* **Try it**
Produce a word-for-word copy of the data that follows, excluding images.

* **Excerpted data**
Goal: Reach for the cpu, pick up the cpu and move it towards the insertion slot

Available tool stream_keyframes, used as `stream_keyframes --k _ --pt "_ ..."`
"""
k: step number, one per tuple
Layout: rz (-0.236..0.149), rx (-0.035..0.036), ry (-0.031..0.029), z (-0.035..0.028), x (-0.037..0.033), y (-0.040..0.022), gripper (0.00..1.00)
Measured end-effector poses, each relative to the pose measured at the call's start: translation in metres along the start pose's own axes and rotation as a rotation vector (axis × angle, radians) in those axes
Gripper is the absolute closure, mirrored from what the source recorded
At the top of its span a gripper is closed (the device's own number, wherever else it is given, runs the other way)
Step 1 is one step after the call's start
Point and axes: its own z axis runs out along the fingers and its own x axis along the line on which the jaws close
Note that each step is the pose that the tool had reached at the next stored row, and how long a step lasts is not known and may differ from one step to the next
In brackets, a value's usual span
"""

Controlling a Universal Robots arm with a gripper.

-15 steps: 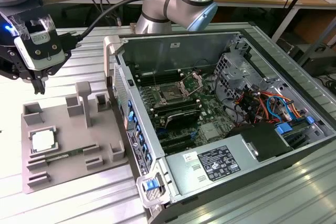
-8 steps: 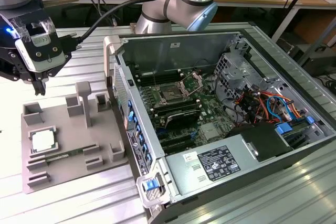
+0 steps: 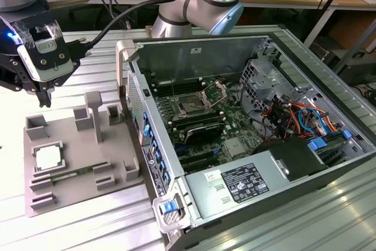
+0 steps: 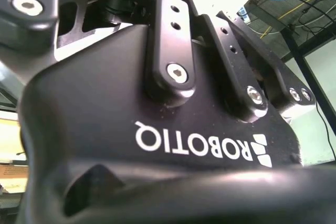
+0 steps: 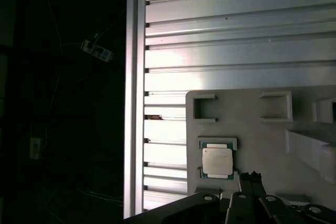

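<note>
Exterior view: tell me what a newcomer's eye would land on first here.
The open computer case dominates the centre and the exterior view's right, its green board laid bare with the insertion slot near the middle. At the exterior view's left, the pale cpu lies in a recess of a grey holder tray. The pincer hangs above that tray, apart from the cpu.
</note>
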Motion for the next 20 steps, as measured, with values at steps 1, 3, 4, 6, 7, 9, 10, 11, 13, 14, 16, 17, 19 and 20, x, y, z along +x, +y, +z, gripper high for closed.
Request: stream_keyframes --k 1,3,4,6,7,9,10,11,13,14,16,17,19,20 --pt "0.0 0.0 0.0 0.0002 0.0 0.0 0.89" --pt "0.0 0.0 0.0 0.0004 0.0 0.0 0.89" --pt "0.0 0.0 0.0 0.0007 0.0 0.0 0.89" --pt "0.0 0.0 0.0 0.001 0.0 0.0 0.89" --pt "0.0 0.0 0.0 0.0012 0.0 -0.0001 0.89" --pt "0.0 0.0 0.0 0.0018 0.0 -0.0001 0.89" --pt "0.0 0.0 0.0 0.002 0.0 -0.0001 0.89" --pt "0.0 0.0 0.0 0.0022 0.0 -0.0001 0.89" --pt "0.0 0.0 0.0 0.0025 0.0 -0.0001 0.89" --pt "0.0 0.0 0.0 0.0027 0.0 -0.0001 0.89" --pt "0.0 0.0 0.0 0.003 0.0 -0.0001 0.89" --pt "0.0 0.0 0.0 0.0032 0.0 -0.0001 0.89" --pt "0.0 0.0 0.0 0.0039 0.0 -0.0002 0.89" --pt "0.0 0.0 0.0 0.0041 0.0 -0.0002 0.89"
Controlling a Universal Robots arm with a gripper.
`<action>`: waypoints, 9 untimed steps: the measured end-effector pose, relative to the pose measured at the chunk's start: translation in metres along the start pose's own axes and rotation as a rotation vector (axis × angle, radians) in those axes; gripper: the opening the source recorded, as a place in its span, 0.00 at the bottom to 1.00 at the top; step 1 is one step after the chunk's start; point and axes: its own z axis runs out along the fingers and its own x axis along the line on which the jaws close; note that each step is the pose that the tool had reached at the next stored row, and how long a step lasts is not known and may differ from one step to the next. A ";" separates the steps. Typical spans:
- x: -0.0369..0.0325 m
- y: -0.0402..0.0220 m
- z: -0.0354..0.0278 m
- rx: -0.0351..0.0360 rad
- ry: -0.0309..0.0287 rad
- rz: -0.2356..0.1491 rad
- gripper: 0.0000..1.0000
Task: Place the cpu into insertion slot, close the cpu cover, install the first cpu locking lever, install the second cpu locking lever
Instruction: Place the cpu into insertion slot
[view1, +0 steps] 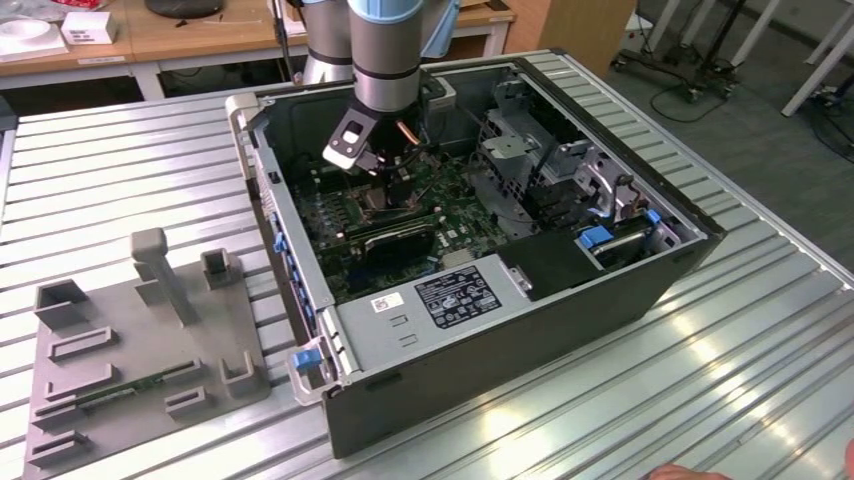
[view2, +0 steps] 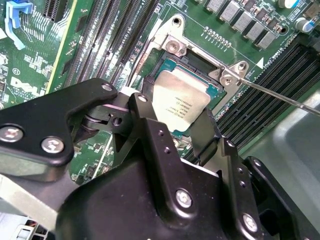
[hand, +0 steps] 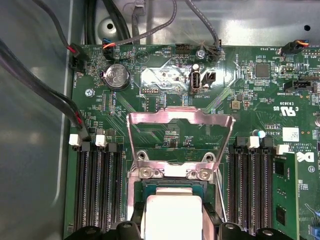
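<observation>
In both wrist views the cpu (view2: 181, 96) (hand: 172, 211), a flat square chip with a silvery top, sits between my gripper's (view2: 174, 111) (hand: 172, 224) black fingers, which press on two opposite edges. It hangs just over the insertion slot (view2: 196, 59) (hand: 172, 184), whose dark centre and metal rim show around it. The cpu cover (hand: 180, 116), a thin metal frame, stands swung up behind the slot. A thin wire locking lever (view2: 280, 97) sticks out to the side, unlatched. In the exterior view my gripper (view1: 387, 190) reaches down into the open computer case onto the green motherboard (view1: 447, 215).
Long black memory slots (hand: 95, 190) (hand: 250, 185) flank the socket on both sides. Cables (hand: 45, 85) run along the case wall. The case's walls (view1: 534, 300) and drive cage (view1: 514, 150) hem the arm in. A grey fixture plate (view1: 134, 340) lies on the slatted table at the exterior view's left.
</observation>
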 end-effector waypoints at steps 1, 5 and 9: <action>0.0001 0.0000 0.0001 -0.0001 0.0002 0.000 0.54; 0.0000 0.0000 0.0002 -0.0001 0.0003 0.000 0.54; 0.0001 0.0001 0.0006 -0.0009 0.0011 0.000 0.55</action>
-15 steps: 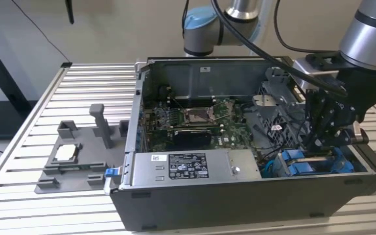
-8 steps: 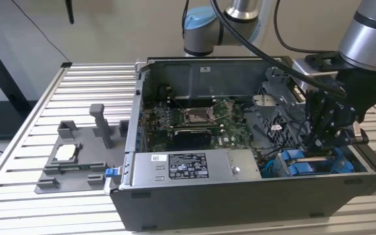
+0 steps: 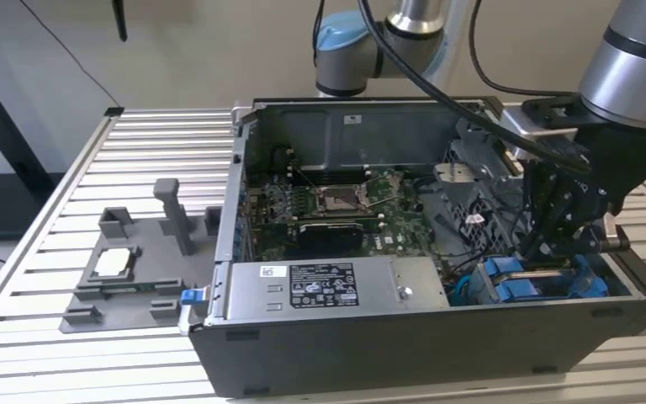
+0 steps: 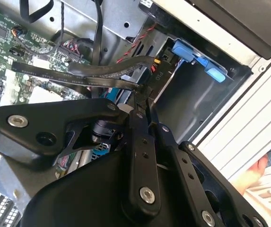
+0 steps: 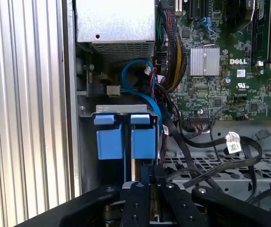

* **Solution to this exercise**
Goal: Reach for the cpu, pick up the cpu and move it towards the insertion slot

Available tool stream_keyframes, used as `stream_keyframes --k _ --pt "_ ..."`
"""
k: step number, one per tuple
Layout: rz (-0.236..0.149), rx (-0.035..0.036), ry (-0.031..0.029), z (-0.035..0.028), x (-0.037..0.033), y (-0.040..0.022), gripper (0.00..1.00)
Measured end-effector poses, each relative to the pose measured at the call's start: translation in metres along the start pose's own axes and rotation as a rotation vector (axis × angle, radians) in those axes
Gripper is the absolute closure, mirrored from what the source recorded
At the top of its span a gripper is closed (the device's own number, wherever else it is given, runs the other way)
Step 1 is one step after the call's start
Point and axes: its own z axis runs out along the fingers and its own x axis along the line on which the jaws close
Note that each step is the pose that the tool had reached at the next stored row, and how long a step lasts is not known and may differ from one step to the next
In brackets, a value's usual span
"""

Controlling a Universal Robots arm with a gripper.

-15 steps: 
-8 steps: 
+0 steps: 
+0 steps: 
+0 steps: 

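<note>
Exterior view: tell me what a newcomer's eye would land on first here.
The open computer case dominates the centre and the exterior view's right, its green board laid bare with the insertion slot near the middle. At the exterior view's left, the pale cpu lies in a recess of a grey holder tray. The pincer hangs above that tray, apart from the cpu.
</note>
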Motion for the next 20 steps, as measured, with values at steps 1, 3, 4, 6, 7, 9, 10, 11, 13, 14, 16, 17, 19 and 20, x, y, z along +x, +y, +z, gripper high for closed.
Request: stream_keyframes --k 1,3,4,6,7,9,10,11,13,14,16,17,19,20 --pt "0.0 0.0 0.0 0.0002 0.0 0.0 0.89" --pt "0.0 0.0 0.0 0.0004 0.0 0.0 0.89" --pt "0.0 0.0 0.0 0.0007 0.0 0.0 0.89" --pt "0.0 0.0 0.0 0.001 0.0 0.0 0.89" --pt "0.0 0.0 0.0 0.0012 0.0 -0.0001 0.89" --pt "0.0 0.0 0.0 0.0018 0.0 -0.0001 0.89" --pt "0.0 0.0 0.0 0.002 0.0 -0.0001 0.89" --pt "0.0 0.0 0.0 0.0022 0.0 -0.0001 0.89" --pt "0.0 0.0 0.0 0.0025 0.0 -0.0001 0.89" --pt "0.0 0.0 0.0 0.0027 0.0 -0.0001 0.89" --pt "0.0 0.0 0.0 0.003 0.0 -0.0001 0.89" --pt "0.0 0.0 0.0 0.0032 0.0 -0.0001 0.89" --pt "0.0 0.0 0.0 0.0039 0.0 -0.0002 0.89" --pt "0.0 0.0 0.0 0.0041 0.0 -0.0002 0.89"
Controlling a Universal Robots arm with a gripper.
`<action>`: waypoints, 9 untimed steps: the measured end-effector pose, relative to the pose measured at the chunk's start: translation in metres along the start pose's own axes and rotation as a rotation vector (axis × angle, radians) in those axes; gripper: the opening the source recorded, as a place in its span, 0.00 at the bottom to 1.00 at the top; step 1 is one step after the chunk's start; point and axes: its own z axis runs out along the fingers and its own x axis along the line on which the jaws close; note that each step is the pose that the tool had reached at the next stored row, and how long a step lasts is not known and may differ from one step to the next. A ";" separates the steps. Typical spans:
- x: -0.0369..0.0325 m
- y: -0.0402..0.0220 m
- z: -0.0354..0.0278 m
- rx: -0.0351..0.0360 rad
- ry: -0.0309..0.0287 rad
- rz: -0.2356..0.1491 rad
- gripper: 0.0000..1.0000
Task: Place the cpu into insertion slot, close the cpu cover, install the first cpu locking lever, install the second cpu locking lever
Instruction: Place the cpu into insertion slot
[view1, +0 steps] 
[view2, +0 steps] 
[hand, +0 steps] 
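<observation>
In both wrist views the cpu (view2: 181, 96) (hand: 172, 211), a flat square chip with a silvery top, sits between my gripper's (view2: 174, 111) (hand: 172, 224) black fingers, which press on two opposite edges. It hangs just over the insertion slot (view2: 196, 59) (hand: 172, 184), whose dark centre and metal rim show around it. The cpu cover (hand: 180, 116), a thin metal frame, stands swung up behind the slot. A thin wire locking lever (view2: 280, 97) sticks out to the side, unlatched. In the exterior view my gripper (view1: 387, 190) reaches down into the open computer case onto the green motherboard (view1: 447, 215).
Long black memory slots (hand: 95, 190) (hand: 250, 185) flank the socket on both sides. Cables (hand: 45, 85) run along the case wall. The case's walls (view1: 534, 300) and drive cage (view1: 514, 150) hem the arm in. A grey fixture plate (view1: 134, 340) lies on the slatted table at the exterior view's left.
</observation>
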 end-effector waypoints at steps 1, 5 and 9: <action>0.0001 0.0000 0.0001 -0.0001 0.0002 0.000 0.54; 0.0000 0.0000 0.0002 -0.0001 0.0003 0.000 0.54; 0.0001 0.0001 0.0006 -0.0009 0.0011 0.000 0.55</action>
-15 steps: 
-8 steps: 
+0 steps: 
+0 steps: 
+0 steps: 

The output given here is complete.